Las declaraciones judiciales de los detenidos permitieron
reconstruir parte de la historia. Los últimos días de diciembre de 1871, Pérez
reunió, en nombre de Tata Dios, a varias decenas de paisanos criollos en las
sierras cercanas a la ciudad. Allí les expuso las teorías del curandero:
“muchachos –les había dicho Pérez a los seguidores, al pie de la Piedra
Movediza– llegó el día del Juicio Final y un diluvio acabará hundiendo a
Tandil. Nacerá un nuevo pueblo lleno de felicidad y sólo para argentinos”. Y
allí le prometió a quienes participaran de la cruzada que sus almas y las de
sus familias serían salvadas y vivirían por siempre en un nuevo reino de
justicia y paz. Sólo tenían que deshacerse de todos los “gringos y masones
culpables de la desgracias de los criollos”.

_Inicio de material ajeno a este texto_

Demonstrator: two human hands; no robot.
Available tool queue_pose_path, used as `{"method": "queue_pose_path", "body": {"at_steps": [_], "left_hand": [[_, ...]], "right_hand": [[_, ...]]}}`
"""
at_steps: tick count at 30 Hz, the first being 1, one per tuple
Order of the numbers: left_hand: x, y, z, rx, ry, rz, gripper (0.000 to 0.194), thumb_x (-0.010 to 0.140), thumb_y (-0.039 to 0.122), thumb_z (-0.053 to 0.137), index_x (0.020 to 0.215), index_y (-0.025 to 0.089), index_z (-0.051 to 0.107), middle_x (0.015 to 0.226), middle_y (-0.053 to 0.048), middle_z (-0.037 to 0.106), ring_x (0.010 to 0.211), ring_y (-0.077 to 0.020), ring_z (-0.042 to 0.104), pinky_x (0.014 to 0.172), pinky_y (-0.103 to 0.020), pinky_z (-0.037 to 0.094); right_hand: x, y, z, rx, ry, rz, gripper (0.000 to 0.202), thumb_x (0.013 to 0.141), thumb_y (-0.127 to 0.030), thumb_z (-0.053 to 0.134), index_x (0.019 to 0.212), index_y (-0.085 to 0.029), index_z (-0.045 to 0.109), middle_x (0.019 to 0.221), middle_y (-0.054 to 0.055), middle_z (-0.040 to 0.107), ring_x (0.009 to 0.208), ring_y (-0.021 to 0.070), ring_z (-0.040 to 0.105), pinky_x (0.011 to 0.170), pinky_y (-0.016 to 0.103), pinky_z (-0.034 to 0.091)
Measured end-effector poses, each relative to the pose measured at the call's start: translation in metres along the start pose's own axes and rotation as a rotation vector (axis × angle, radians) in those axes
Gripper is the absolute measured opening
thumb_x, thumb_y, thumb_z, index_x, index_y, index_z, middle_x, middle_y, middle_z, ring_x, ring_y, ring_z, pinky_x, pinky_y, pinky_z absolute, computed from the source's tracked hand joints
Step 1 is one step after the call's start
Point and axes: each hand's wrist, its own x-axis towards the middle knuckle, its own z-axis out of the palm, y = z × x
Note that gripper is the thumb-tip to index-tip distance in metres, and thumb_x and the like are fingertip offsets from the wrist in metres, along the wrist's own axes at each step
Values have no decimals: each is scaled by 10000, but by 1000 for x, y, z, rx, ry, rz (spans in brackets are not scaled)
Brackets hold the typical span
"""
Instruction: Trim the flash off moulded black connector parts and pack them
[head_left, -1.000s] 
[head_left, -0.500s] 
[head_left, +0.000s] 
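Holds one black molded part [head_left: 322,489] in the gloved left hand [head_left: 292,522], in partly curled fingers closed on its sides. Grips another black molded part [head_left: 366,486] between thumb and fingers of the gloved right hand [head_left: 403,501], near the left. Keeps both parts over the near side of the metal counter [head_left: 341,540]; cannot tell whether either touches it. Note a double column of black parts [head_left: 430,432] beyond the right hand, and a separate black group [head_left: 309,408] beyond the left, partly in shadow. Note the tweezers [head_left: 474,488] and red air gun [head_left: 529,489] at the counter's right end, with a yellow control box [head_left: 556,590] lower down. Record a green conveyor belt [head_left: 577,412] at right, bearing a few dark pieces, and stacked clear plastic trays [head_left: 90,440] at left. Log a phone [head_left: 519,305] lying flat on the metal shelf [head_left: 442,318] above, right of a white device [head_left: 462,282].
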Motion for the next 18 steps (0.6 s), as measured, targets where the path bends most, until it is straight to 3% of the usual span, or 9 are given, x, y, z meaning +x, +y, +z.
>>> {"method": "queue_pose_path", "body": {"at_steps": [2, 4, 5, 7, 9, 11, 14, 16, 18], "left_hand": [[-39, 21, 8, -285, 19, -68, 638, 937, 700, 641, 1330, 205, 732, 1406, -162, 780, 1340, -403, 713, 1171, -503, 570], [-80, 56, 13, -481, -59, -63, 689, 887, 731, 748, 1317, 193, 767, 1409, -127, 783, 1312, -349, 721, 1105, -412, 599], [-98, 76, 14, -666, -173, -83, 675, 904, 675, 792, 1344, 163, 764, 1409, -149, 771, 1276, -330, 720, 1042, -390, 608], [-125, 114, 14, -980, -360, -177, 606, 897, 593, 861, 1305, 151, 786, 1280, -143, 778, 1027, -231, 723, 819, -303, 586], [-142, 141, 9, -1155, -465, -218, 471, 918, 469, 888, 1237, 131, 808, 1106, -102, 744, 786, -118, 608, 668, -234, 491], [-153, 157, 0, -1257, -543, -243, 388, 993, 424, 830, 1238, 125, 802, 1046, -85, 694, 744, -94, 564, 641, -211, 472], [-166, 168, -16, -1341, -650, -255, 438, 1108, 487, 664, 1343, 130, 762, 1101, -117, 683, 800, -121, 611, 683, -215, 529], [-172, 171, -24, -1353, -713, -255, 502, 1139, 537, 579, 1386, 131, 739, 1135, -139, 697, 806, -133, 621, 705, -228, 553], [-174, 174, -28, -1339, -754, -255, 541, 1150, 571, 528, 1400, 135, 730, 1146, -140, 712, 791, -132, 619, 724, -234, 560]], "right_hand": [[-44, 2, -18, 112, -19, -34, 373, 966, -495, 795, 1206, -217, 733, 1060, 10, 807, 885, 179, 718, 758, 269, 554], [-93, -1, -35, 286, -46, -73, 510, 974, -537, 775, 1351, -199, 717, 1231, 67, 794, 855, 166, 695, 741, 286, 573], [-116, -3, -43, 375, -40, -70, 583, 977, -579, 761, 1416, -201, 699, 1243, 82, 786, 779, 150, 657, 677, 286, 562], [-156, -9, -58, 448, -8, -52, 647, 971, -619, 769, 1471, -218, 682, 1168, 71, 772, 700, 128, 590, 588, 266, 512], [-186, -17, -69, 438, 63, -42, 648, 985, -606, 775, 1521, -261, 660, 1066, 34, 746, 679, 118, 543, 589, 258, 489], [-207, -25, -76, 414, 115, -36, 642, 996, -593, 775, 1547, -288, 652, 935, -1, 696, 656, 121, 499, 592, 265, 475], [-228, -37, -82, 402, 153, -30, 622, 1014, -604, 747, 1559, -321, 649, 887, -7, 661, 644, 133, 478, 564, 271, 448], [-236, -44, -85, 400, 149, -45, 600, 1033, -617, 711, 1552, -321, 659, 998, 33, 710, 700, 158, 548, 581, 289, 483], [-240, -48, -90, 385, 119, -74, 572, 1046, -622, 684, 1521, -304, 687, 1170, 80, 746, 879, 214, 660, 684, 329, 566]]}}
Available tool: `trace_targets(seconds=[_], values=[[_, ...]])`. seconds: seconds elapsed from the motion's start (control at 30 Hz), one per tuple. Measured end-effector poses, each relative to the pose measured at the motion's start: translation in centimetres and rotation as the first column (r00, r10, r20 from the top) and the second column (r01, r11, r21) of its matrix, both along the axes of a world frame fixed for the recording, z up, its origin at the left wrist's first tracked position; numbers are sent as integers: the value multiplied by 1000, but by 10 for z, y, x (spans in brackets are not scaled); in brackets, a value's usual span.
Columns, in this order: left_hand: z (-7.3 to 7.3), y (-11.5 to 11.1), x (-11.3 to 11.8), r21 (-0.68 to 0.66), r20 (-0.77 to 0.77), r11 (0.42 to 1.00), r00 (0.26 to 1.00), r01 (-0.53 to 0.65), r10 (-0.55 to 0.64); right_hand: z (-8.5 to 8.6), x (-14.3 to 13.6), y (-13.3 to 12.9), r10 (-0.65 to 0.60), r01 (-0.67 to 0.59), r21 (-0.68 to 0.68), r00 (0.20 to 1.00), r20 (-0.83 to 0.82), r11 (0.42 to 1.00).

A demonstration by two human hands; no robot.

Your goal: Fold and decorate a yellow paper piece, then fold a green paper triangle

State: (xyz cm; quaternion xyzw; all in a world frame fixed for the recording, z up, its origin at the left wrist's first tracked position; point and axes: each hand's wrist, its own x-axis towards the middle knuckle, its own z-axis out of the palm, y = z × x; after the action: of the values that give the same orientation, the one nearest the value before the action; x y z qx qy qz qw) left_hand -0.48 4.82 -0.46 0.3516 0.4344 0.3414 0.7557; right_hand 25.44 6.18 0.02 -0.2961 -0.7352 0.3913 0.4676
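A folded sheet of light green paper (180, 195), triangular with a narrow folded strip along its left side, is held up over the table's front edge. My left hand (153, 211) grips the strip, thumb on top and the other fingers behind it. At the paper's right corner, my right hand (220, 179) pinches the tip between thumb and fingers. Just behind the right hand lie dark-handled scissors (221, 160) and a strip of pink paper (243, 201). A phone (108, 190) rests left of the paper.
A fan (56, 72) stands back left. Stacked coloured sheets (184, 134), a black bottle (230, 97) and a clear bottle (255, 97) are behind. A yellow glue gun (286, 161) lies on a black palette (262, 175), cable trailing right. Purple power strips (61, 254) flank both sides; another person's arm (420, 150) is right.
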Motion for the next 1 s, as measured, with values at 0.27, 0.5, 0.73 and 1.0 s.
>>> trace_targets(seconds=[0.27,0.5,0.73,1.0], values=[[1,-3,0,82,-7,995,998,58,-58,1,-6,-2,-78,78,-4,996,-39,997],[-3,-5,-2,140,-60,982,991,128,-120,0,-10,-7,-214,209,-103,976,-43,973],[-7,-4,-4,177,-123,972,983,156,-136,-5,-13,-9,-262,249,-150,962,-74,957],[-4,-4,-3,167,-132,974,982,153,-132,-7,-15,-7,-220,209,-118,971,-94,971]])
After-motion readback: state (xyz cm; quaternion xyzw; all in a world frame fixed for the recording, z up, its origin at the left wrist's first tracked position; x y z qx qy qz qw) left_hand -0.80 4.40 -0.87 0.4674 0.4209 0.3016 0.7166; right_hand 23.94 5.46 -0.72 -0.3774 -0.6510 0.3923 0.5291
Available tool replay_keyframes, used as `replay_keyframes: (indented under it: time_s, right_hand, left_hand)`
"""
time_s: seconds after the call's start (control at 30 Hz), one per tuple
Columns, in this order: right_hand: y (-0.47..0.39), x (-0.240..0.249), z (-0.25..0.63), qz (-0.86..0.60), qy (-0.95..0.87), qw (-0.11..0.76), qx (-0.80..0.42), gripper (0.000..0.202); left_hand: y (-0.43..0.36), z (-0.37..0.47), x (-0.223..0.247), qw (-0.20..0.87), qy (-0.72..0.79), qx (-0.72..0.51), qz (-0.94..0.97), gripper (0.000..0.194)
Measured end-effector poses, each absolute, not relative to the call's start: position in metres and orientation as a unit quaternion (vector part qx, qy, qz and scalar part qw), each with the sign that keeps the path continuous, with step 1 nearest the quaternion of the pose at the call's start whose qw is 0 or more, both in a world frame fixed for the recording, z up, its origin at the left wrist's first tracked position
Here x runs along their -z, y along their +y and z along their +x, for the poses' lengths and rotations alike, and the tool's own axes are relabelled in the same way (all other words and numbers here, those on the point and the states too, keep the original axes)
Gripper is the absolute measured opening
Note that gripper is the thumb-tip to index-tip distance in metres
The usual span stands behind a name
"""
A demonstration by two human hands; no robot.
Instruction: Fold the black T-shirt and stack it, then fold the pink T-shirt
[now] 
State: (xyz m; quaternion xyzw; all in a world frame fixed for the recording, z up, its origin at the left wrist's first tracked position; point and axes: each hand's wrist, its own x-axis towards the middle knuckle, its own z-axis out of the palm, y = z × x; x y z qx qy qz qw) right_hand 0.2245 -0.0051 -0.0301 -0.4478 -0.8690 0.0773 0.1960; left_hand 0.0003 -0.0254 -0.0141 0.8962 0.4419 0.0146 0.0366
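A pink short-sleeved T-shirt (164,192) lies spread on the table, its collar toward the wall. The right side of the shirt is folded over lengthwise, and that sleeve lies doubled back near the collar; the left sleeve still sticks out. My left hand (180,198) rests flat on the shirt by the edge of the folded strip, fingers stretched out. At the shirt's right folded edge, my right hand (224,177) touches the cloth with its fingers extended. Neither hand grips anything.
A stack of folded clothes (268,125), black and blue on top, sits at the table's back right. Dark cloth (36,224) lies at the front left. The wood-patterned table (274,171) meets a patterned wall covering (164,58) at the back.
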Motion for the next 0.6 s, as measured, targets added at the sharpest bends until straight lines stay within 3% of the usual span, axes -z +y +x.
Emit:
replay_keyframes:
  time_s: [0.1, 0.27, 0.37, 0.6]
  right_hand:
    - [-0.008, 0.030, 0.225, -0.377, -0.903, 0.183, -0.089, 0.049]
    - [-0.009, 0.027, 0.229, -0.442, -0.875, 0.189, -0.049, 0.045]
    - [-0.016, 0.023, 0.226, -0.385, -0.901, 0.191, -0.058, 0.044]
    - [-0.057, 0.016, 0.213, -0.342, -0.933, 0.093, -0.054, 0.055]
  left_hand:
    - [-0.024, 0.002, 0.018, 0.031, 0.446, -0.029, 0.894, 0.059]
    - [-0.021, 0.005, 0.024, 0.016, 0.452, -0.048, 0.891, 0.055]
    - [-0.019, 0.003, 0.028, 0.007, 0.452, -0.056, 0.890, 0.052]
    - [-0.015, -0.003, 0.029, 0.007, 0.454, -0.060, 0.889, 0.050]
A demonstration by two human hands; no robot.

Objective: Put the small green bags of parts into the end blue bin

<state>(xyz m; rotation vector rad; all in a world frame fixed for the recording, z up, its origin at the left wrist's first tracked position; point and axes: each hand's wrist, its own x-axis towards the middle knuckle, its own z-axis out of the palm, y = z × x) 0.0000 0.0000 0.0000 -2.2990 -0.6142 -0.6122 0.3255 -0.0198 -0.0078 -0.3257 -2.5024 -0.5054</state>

El pueblo esperaba el juicio del loco que había organizado
la matanza, pero algo falló. La madrugada del 6 de enero de 1872, Tata Dios fue
asesinado por varios disparos de armas de fuego efectuados desde una pequeña
ventana de la celda donde estaba alojado. Algunos tandilenses insinuaron que su
muerte fue ordenada por los mismos estancieros que en su momento lo habían
encubierto para organizar la masacre. El resto de los detenidos fue enjuiciado
y la mayor condena recayó sobre Cruz Gutiérrez, Juan Villalba y Esteban Lazarte,
quienes fueron condenados a muerte y ejecutados el 13 de septiembre. Villalba
no llegó a su ejecución porque, extrañamente, falleció en la prisión.
Hoy, en el Museo Histórico del Fuerte de Tandil aún
conservan la frazada agujereada del Tata con nueve balazos y el expediente del
juicio. Para los tandilenses, es una historia de la que mucho no se habla. Los
más viejos aún se persignan cuando la recuerdan.